INFORMATION PROVIDED START
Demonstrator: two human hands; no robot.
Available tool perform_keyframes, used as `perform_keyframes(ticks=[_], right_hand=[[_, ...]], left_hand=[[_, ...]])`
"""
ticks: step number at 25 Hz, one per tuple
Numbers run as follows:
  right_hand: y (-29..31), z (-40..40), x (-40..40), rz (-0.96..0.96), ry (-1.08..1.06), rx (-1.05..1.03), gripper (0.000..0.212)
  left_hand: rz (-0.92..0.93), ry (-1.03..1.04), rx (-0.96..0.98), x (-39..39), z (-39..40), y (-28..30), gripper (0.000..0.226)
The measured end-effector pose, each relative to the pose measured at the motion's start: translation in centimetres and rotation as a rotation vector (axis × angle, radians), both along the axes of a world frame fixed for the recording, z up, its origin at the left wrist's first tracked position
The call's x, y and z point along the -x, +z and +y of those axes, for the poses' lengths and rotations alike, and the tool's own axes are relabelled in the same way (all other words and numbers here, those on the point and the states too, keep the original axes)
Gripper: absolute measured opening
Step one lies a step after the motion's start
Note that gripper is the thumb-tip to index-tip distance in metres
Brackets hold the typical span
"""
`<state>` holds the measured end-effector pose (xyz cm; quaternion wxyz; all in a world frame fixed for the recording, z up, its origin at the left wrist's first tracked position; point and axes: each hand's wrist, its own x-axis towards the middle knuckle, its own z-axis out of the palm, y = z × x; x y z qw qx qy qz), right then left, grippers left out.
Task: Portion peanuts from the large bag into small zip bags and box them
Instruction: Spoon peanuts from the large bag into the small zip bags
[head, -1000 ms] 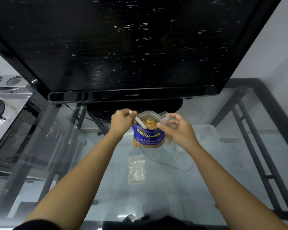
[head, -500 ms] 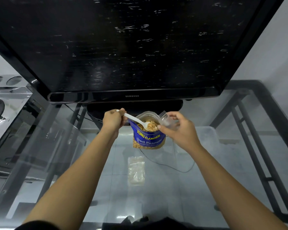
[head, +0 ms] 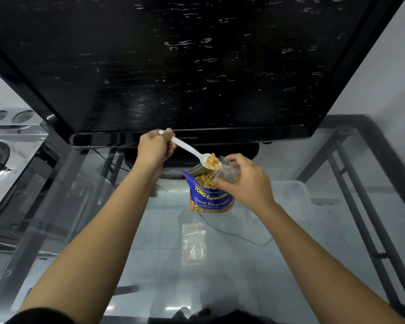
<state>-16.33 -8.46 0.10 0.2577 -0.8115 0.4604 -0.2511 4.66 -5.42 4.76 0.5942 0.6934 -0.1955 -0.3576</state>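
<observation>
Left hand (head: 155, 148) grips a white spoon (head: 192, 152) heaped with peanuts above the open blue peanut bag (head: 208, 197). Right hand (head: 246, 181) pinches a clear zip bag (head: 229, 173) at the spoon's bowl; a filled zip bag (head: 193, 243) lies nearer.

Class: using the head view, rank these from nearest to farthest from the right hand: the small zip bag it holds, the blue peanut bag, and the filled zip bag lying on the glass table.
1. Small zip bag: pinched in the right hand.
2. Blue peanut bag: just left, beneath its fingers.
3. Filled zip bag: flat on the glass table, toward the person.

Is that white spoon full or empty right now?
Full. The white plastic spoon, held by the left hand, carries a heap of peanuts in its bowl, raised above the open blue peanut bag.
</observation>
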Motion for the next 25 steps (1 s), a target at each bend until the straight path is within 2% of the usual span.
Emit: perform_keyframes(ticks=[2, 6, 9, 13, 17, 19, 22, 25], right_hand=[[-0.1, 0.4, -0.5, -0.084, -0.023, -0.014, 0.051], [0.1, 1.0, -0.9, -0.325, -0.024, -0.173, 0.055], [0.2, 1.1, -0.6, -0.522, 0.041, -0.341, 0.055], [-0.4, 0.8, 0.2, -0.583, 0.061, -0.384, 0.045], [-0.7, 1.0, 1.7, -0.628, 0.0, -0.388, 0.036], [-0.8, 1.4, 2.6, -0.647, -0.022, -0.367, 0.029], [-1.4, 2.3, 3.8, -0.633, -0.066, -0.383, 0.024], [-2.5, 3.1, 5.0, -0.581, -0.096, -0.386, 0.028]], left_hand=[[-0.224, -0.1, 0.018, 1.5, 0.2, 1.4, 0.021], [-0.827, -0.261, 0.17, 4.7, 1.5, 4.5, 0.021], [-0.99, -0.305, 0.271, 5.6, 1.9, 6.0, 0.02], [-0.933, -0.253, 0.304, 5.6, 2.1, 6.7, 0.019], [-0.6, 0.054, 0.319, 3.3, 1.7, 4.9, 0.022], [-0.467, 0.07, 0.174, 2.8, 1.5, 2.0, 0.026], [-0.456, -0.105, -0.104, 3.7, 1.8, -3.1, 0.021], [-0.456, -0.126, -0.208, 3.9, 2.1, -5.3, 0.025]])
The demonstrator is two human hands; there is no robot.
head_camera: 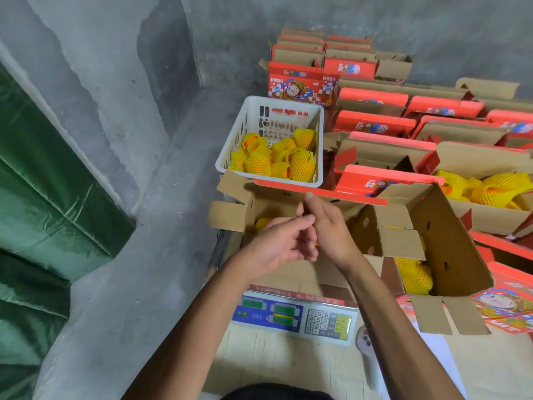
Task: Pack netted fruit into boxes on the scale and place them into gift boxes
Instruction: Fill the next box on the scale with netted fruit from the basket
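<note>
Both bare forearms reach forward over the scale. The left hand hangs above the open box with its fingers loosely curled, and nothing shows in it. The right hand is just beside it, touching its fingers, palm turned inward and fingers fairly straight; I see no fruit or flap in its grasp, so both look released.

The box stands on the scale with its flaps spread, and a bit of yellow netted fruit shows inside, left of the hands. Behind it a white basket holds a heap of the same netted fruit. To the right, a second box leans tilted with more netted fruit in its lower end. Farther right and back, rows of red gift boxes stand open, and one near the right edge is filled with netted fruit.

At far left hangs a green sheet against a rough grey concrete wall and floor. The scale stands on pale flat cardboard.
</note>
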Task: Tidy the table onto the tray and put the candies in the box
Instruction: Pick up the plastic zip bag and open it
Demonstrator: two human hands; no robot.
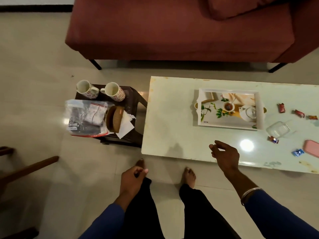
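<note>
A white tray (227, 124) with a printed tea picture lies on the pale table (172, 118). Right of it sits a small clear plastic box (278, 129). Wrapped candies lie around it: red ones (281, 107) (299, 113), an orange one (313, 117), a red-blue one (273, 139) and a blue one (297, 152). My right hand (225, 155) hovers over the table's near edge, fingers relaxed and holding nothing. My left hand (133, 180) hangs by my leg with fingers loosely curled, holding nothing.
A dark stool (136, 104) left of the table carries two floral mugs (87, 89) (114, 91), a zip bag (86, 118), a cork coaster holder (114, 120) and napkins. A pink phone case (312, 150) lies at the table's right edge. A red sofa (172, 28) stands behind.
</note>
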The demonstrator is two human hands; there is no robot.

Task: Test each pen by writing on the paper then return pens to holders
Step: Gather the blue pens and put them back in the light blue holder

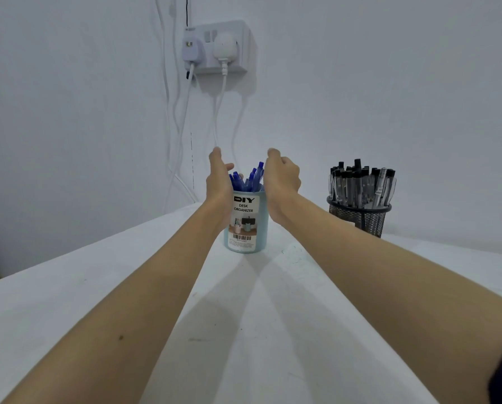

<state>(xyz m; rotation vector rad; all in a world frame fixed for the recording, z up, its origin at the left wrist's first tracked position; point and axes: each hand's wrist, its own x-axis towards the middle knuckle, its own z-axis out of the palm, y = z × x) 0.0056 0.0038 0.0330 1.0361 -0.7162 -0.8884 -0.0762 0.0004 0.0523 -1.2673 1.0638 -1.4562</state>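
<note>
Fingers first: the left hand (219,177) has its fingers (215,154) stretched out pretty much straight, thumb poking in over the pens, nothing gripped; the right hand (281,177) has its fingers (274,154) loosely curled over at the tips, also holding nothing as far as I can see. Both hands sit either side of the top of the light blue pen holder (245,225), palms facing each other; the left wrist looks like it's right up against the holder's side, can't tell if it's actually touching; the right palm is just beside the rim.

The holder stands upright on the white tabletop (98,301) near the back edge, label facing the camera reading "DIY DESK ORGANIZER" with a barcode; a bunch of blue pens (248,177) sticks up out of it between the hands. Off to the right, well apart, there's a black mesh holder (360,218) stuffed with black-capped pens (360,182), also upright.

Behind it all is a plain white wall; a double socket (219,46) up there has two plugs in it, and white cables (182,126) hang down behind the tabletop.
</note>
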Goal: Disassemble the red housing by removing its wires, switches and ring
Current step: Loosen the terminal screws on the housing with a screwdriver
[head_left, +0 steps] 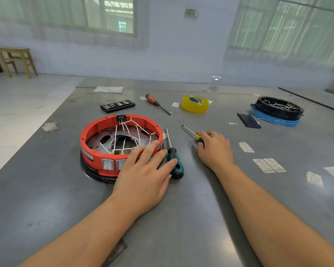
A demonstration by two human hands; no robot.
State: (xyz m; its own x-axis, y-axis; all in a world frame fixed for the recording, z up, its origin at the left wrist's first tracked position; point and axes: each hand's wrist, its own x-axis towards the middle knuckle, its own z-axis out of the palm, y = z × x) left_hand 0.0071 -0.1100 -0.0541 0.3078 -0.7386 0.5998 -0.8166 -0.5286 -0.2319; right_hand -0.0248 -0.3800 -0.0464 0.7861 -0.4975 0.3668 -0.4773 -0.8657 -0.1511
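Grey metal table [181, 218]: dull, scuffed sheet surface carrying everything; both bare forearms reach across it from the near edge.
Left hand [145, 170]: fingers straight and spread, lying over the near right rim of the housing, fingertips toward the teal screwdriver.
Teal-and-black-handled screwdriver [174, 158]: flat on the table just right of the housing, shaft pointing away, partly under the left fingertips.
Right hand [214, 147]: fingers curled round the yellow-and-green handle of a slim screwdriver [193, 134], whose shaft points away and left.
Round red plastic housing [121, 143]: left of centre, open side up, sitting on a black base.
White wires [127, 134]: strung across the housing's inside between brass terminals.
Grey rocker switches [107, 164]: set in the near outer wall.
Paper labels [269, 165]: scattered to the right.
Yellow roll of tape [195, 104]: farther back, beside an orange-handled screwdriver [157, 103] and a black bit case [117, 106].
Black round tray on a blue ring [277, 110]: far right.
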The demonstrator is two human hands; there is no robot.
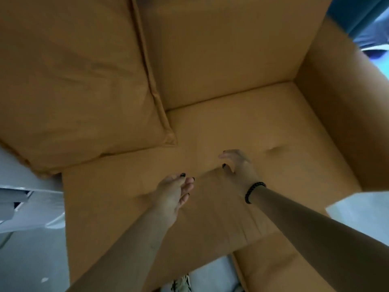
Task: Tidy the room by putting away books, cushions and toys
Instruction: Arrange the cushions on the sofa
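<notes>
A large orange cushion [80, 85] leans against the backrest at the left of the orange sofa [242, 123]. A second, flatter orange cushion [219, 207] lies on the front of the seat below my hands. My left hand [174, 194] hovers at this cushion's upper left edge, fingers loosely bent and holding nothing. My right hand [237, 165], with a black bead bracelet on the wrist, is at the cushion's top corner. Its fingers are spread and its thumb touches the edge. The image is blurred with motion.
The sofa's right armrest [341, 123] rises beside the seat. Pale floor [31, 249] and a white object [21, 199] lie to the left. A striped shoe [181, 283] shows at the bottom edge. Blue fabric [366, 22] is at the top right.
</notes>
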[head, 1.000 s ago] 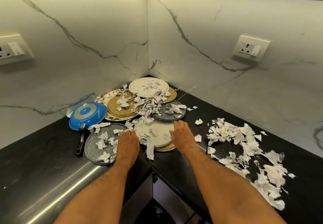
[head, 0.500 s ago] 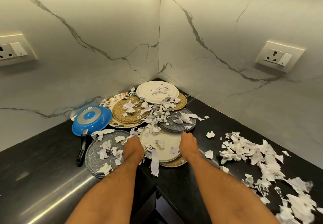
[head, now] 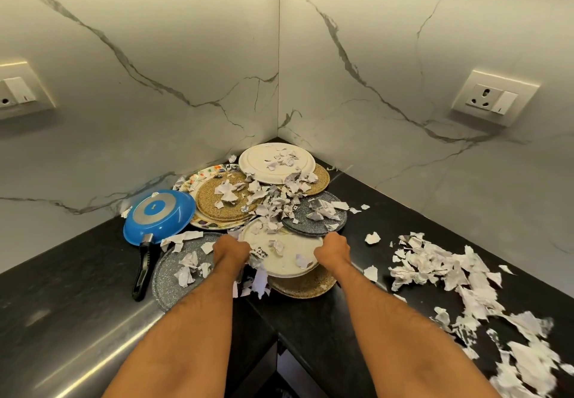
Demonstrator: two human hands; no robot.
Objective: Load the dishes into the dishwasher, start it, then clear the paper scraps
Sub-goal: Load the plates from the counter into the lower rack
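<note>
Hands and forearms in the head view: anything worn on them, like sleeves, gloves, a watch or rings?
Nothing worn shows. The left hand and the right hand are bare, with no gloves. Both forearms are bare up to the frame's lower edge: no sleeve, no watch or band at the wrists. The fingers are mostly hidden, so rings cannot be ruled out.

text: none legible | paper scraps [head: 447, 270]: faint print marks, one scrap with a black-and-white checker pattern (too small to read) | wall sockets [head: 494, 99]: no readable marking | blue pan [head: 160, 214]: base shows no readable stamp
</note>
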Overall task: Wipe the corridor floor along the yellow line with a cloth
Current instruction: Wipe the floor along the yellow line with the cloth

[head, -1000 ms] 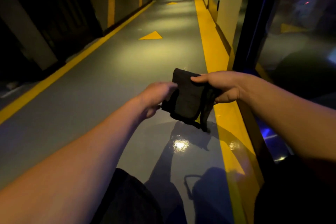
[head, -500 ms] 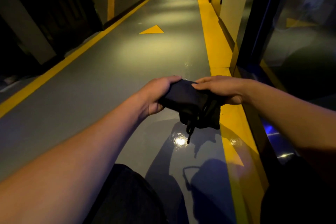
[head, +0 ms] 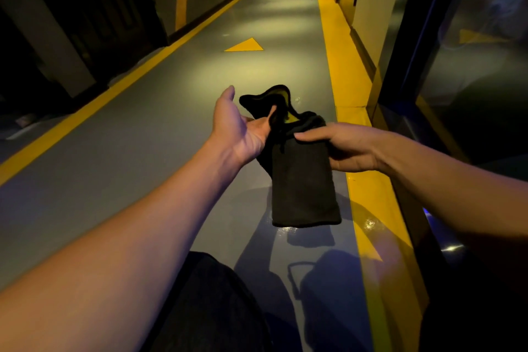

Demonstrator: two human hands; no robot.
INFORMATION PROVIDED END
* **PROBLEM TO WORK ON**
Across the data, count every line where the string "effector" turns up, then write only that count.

* **RESPONSE TO THE TASK**
2